Authentication

Metacat has a public interface for porting authentication schemes to Metacat. Currently an LDAP scheme is implemented. LDAP stands for Lightweight Directory Access Protocol. It is an optimized database for fast retrival of stored data: It is used by Metacat to store its users and their information. The users can be organized in one or more groups.

Access control in Metacat.

• Metacat users stored in the LDAP directory database are authenticated to use Metacat services and resources.
• A persistant session is assigned to an authenticated user.
• Metacat also allows document level access control via Access Control Lists (ACLs).

Metacat allows a user to set permissions for users or groups on individual documents by using a special XML file called an Access file. The Package file specifies which documents the Access file refers to. A sample Access file looks like the following:

    <?xml version="1.0"?>
    <!DOCTYPE acl PUBLIC "-//NCEAS//eml-access-2.0//EN" "eml-access-2.0.dtd">
    <acl authSystem="knb" order="allowFirst">
      <identifier>nceas.36.1</identifier>
      <allow>
        <principal>jones</principal>
        <principal>higgins</principal>
        <principal>berkley</principal>
        <principal>bojilova</principal>
        <permission>read</permission>
        <duration>
          <startDate>10/9/2000</startDate>
          <stopDate>10/9/2001</stopDate>
        </duration>
        <ticketCount>100</ticketCount>
      </allow>
      <allow>
        <principal>bojilova</principal>
        <permission>write</permission>
        <ticketCount>10</ticketCount>
      </allow>
      <allow>
        <principal>reviewers</principal>
        <permission>read</permission>
        <ticketCount>5</ticketCount>
      </allow>
      <allow>
        <principal>blankman</principal>
        <permission>all</permission>
      </allow>
      <deny>
        <principal>eddins</principal>
        <permission>all</permission>
      </deny>
    </acl>
  

This file is read into Metacat like any other XML file. Like Packages the doctype is checked against the accessdoctype parameter in the Metacat Properties file. If the doctype matches, special postprocessing is performed on the document and the persmissions described in the file are applied to the specified document.

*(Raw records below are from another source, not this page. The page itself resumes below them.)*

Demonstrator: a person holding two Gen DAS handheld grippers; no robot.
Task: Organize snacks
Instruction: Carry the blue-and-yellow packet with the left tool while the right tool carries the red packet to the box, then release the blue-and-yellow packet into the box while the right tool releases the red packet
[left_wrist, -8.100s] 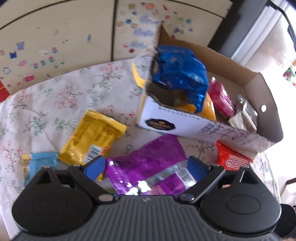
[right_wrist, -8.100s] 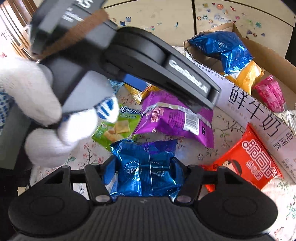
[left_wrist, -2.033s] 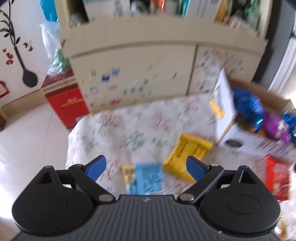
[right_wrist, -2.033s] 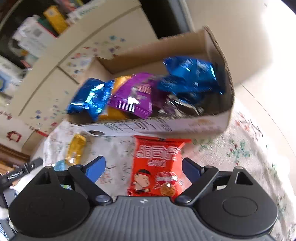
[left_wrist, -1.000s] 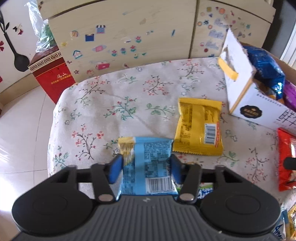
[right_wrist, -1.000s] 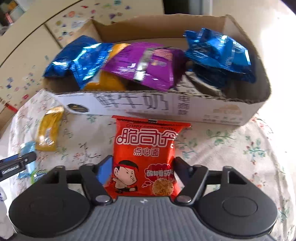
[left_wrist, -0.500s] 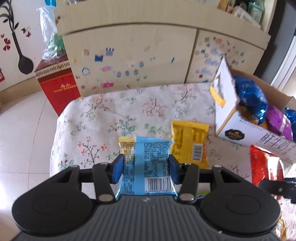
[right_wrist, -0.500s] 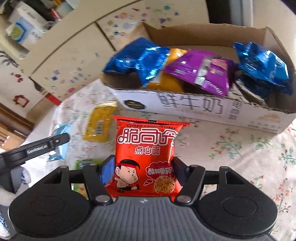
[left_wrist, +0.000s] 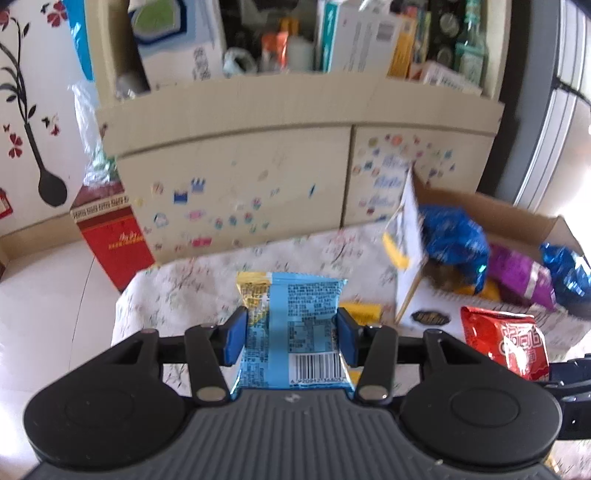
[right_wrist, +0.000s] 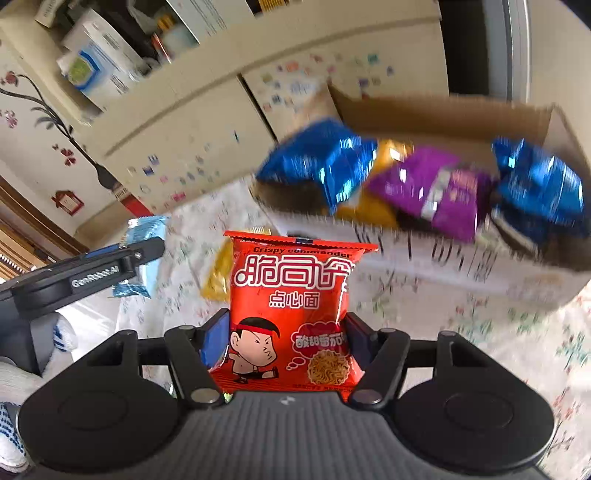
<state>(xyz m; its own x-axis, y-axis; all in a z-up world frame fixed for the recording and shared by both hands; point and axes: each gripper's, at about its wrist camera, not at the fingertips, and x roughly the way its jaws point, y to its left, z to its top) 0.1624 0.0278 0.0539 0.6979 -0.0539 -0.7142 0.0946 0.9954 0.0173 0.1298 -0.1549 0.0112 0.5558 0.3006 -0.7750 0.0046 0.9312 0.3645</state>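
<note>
My left gripper (left_wrist: 290, 338) is shut on a light blue snack packet (left_wrist: 295, 332) and holds it lifted above the floral tablecloth (left_wrist: 177, 295). My right gripper (right_wrist: 284, 338) is shut on a red noodle-snack packet (right_wrist: 291, 314), also lifted; that packet shows at the right of the left wrist view (left_wrist: 506, 343). The cardboard box (right_wrist: 443, 107) stands ahead to the right, holding blue (right_wrist: 321, 162), purple (right_wrist: 436, 188) and orange bags. It also shows in the left wrist view (left_wrist: 417, 295). A yellow packet (left_wrist: 364, 310) lies on the cloth beside the box.
A beige cabinet with stickers (left_wrist: 240, 173) stands behind the table, with cluttered shelves above. A red box (left_wrist: 110, 240) stands on the floor at left. The left gripper and gloved hand show at the left of the right wrist view (right_wrist: 74, 277).
Both grippers have risen and tilted up with their packets held; the table and box look lower and farther away, and the view is motion-blurred.
</note>
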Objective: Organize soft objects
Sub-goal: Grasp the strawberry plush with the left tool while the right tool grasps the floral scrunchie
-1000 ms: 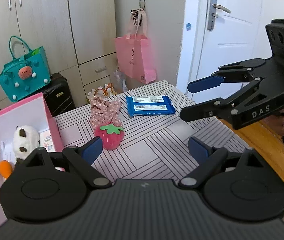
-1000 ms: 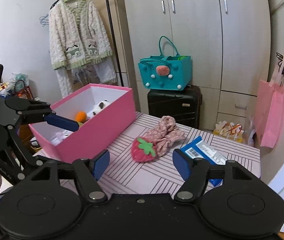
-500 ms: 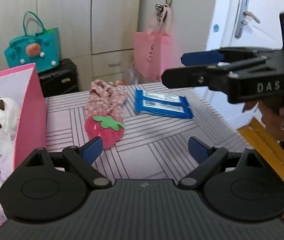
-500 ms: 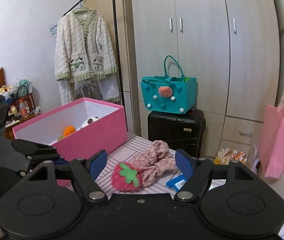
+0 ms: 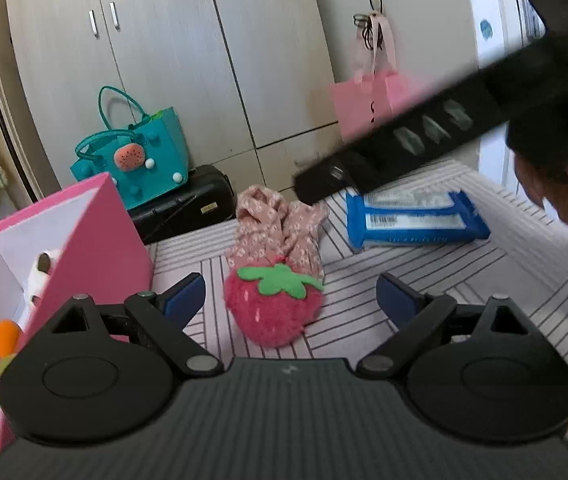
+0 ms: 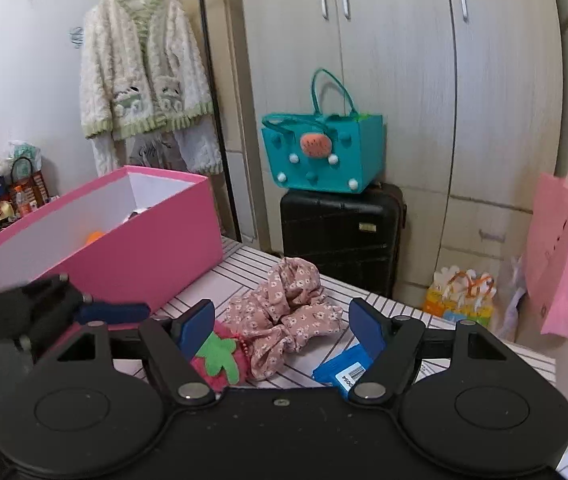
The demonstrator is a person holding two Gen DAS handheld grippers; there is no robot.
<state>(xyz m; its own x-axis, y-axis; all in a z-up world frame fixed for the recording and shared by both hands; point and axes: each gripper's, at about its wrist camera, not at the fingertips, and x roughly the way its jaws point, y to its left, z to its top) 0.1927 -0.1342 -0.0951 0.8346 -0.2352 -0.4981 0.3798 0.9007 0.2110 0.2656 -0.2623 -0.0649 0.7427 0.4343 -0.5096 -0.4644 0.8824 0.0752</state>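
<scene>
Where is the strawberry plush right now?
In the left wrist view, the strawberry plush sits on the striped table between the open fingers, against the floral fabric, right of the pink box.

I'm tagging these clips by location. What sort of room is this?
Most likely a bedroom at home: a tall wardrobe lines the wall, a knitted cardigan hangs on a clothes rail, and a black suitcase stands by the striped table bearing a strawberry plush.

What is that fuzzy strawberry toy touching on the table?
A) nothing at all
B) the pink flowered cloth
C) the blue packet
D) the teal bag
B: the strawberry toy lies right against the pink flowered cloth, with the blue packet apart.
</scene>
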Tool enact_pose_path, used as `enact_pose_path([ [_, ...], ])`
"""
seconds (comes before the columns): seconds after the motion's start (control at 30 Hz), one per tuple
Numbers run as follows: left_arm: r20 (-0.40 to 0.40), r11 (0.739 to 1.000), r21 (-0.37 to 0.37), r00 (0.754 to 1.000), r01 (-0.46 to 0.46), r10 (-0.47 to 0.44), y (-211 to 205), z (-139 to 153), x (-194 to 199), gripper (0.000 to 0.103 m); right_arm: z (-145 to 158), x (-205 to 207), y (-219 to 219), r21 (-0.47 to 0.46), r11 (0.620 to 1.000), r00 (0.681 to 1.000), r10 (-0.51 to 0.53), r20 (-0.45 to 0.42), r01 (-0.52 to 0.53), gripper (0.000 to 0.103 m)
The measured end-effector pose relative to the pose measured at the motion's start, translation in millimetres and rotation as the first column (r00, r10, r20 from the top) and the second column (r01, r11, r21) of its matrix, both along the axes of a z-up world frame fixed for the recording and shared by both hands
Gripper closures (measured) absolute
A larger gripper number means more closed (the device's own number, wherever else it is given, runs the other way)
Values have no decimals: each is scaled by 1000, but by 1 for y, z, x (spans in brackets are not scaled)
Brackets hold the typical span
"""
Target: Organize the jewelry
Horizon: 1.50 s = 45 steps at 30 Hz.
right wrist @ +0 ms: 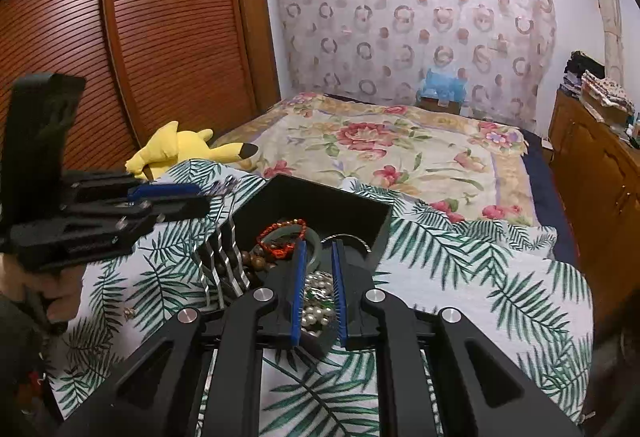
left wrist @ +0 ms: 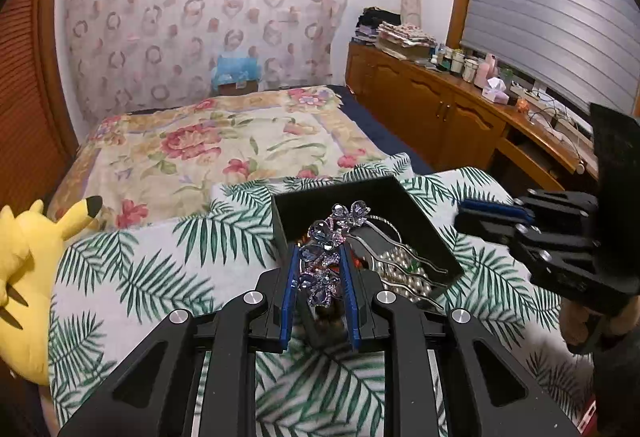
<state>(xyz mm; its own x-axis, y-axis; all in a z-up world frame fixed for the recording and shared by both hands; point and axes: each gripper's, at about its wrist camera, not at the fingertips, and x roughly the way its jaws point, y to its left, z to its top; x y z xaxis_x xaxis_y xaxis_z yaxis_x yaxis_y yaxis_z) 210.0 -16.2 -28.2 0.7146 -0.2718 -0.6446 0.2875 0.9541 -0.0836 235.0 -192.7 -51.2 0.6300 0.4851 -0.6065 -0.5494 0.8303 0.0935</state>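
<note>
My left gripper (left wrist: 319, 257) is shut on a hair comb with blue and purple crystal flowers (left wrist: 324, 257); its wavy silver prongs (left wrist: 404, 263) reach over the near left edge of an open black box (left wrist: 340, 197). In the right wrist view the prongs (right wrist: 224, 261) hang at the box's (right wrist: 312, 197) left rim. The box holds a red bead bracelet (right wrist: 280, 233), a green bangle (right wrist: 316, 237), brown beads (right wrist: 252, 261) and pearls (right wrist: 316, 301). My right gripper (right wrist: 319, 249) hovers over the box, jaws a little apart, holding nothing. It shows at the right in the left wrist view (left wrist: 492, 215).
The box sits on a palm-leaf cloth (left wrist: 160, 277) at the foot of a bed with a floral blanket (left wrist: 224, 141). A yellow plush toy (left wrist: 28, 277) lies at the left. A small earring-like piece (right wrist: 129, 313) lies on the cloth. A wooden sideboard (left wrist: 440, 105) stands at the right.
</note>
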Motion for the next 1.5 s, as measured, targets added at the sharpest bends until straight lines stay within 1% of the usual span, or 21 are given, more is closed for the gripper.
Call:
enact_pose_path([
  [0.23,-15,1000,16,1000,2,-2,-9,-3,28,84,-5,-2,-11,8,1000,1000,-4,-19,4,88],
  [0.5,-37,1000,25,999,11,-10,-15,-7,41,84,-15,-4,-14,13,1000,999,-3,-48,3,88],
  [0.57,-32,1000,21,999,8,-7,-15,-5,41,84,-18,-5,-14,10,1000,999,-2,-52,3,88],
  [0.6,-34,1000,17,999,10,-9,-15,-5,42,82,-19,-5,-14,9,1000,999,-2,-53,3,88],
  [0.63,-35,1000,14,999,11,-11,-15,-4,42,74,-19,-5,-14,8,1000,999,-2,-54,3,88],
  [0.7,-28,1000,15,1000,10,-9,-14,-2,39,65,-18,-6,-15,11,1000,998,-2,-55,2,88],
  [0.77,-24,1000,19,1000,9,-9,-12,0,34,65,-18,-5,-14,16,1000,998,2,-55,-2,88],
  [0.8,-25,1000,17,1000,9,-9,-11,0,30,62,-19,-7,-13,18,1000,998,5,-56,-4,88],
  [0.83,-23,1000,15,1000,7,-7,-8,0,26,56,-19,-9,-12,19,1000,998,9,-55,-8,88],
  [0.9,-17,1000,19,1000,-1,1,-4,1,17,50,-22,-14,-9,18,1000,998,17,-53,-16,88],
  [1.0,-19,1000,25,1000,-12,12,0,-1,5,47,-23,-23,-2,17,999,998,30,-53,-29,88],
  [1.03,-21,1000,24,1000,-13,13,2,-1,2,41,-24,-26,-1,16,999,998,32,-51,-32,88],
  [1.1,-16,1000,23,1000,-19,19,6,-2,-7,34,-26,-33,3,16,999,998,38,-53,-37,88],
  [1.3,-10,999,21,999,-49,49,21,-5,-33,15,-31,-51,10,9,999,997,39,-60,-38,87],
  [1.33,-11,998,20,998,-54,55,23,-6,-38,13,-33,-54,11,4,999,997,37,-61,-36,85],
  [1.37,-11,998,19,998,-60,60,26,-8,-43,12,-35,-57,11,2,999,998,34,-62,-34,79],
  [1.4,-13,998,16,998,-63,63,29,-10,-48,12,-38,-60,12,-1,1000,998,30,-63,-30,77],
  [1.5,-23,997,12,997,-70,71,39,-17,-64,12,-46,-67,14,-12,1000,997,22,-78,-23,77],
])
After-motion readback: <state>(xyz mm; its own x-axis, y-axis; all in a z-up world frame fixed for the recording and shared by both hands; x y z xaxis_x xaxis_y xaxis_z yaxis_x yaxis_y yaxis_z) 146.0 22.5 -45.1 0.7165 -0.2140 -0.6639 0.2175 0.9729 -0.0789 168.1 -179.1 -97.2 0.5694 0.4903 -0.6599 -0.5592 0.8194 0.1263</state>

The main tag <acl> has attributes 'order' and 'authSystem'. Order refers to which permission type to process first, allow or deny. The allowed values are "allowFirst" and "denyFirst". The default is "allowFirst".

The <identifier> tag specifies the document identifier for the Access file itself as stored in Metacat.

Next are the permissions themselves. An allow tag gives permissions to the specified user(s) (<principal>) and a deny tag takes the permissions away from the user(s). A principal should be a registered user or group. A timed duration can be set on the permission after which the user(s) will no longer have the specified permission. A ticket count can also be set. This gives the user the number of accesses specified. After the user has accessed the document that number of times, the permissions are revoked.